Muçulmanos felizes com sua vida nos EUA, apesar da discriminação

Os muçulmanos americanos estão mais satisfeitos com sua vida no país do que os próprios americanos, muito embora quase a metade deles sofra discriminação e preconceito, revela uma pesquisa de opinião divulgada nesta terça-feira.

A consulta foi realizada às vésperas do 10º aniversário dos atentados de 11 de setembro de 2001, com vistas a fornecer um retrato dos 2,75 milhões de muçulmanos residentes no Estados Unidos.

"Apesar das notícias e das discussões sobre a possibilidade de radicalismo e extremismo islâmicos, o que nossos dados demonstram hoje é que a comunidade muçulmana americana é moderada e integrada", afirmou o analista Greg Smith, do instituto Pew Research Center.

"A grande maioria dos muçulmanos (americanos) continua a se opor ao extremismo, dizendo-nos coisas como o terrorismo suicida em defesa do Islã nunca pode ser justificado", acrescentou.

Embora 55% dos entrevistados tenham afirmado que ser um muçulmano nos Estados Unidos ficou mais difícil depois dos ataques de 11 de setembro, 48% disseram pensar que os americanos comuns costumam ser "amigáveis" com relação aos muçulmanos.
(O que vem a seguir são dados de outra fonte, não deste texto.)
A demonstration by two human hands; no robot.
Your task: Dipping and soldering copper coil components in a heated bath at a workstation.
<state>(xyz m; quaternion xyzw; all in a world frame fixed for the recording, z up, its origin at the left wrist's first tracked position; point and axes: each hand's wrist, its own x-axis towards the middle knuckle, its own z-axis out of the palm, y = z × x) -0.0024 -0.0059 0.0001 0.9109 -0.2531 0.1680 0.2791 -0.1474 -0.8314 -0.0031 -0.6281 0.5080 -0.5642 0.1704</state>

Surpreendentemente, 56% dos muçulmanos americanos se disseram satisfeitos com a forma como as coisas transcorrem no país, contra apenas 23% do público em geral.

Uma razão pode ser que os muçulmanos - que majoritariamente apóiam o presidente Barack Obama e seu Partido Democrata - estejam mais satisfeitos com o atual clima político.

Em 2007, apenas 38% dos muçulmanos consultados pelo instituto Pew se disseram satisfeitos com os rumos do país.

A consulta também revelou um aumento similar no número de muçulmanos que veem os esforços dos Estados Unidos em combater o terrorismo como "sinceros". Neste sentido, as opiniões atualmente mostraram-se equilibradas (43% a 41%), considerando que mais que o dobro dos muçulmanos americanos (55% a 26%) viam os esforços antiterror americanos como não sinceros durante a presidência de George W. Bush.

Ainda segundo a pesquisa, os muçulmanos americanos estão muito mais integrados do que o público em geral tende a pensar.

Cinquenta e seis por cento dos muçulmanos americanos disseram que a maioria dos muçulmanos que vem aos Estados Unidos querem adotar os costumes americanos, enquanto apenas um terço do público em geral pensa que os imigrantes muçulmanos desejam se integrar.

Ainda, enquanto um quarto do público em geral pensa que o apoio islâmico ao extremismo está aumentando, apenas 4% dos entrevistados concordaram.

Por outro lado, 90% dos muçulmanos americanos disseram acreditar que as mulheres devem poder trabalhar fora de casa e 68% também afirmaram não haver diferença entre líderes políticos homens e mulheres.

A pesquisa também demonstrou que, enquanto os muçulmanos americanos são profundamente religiosos - a metade disse ir pelo menos uma vez por semana à mesquita -, eles não são dogmáticos. Apenas 37% dos muçulmanos americanos afirmam haver apenas uma forma verdadeira de interpretar a religião, um ponto de vista compartilhado por 28% dos cristãos americanos.

A consulta também deu uma descrição demográfica da população muçulmana americana, que geralmente é difícil de se averiguar porque o censo americano não questiona as pessoas acerca da religião.

A pesquisa demonstrou que 63% dos muçulmanos americanos nasceram no exterior, dos quais um quarto chegou ao país após o ano 2000.

Muçulmanos nascidos no exterior são um grupo muito diverso, e nenhum país respondeu sozinho por mais de um sexto dos imigrantes. Quatro em dez vieram do Oriente Médio ou do Norte da África, enquanto um quarto veio do sul da Ásia, 11% da África Subsaariana e 7%, da Europa.

Entre o parco um quinto dos muçulmanos, cujos pais também nasceram nos Estados Unidos, 59% são afroamericanos, inclusive uma maioria considerável que se converteu ao Islã.

Por fim, a pesquisa demonstrou, ainda, que a população muçulmana cresceu em cerca de 400.000 pessoas, em 2007, para 2,75 milhões atualmente, dos quais 1,8 milhão tem 18 anos ou mais.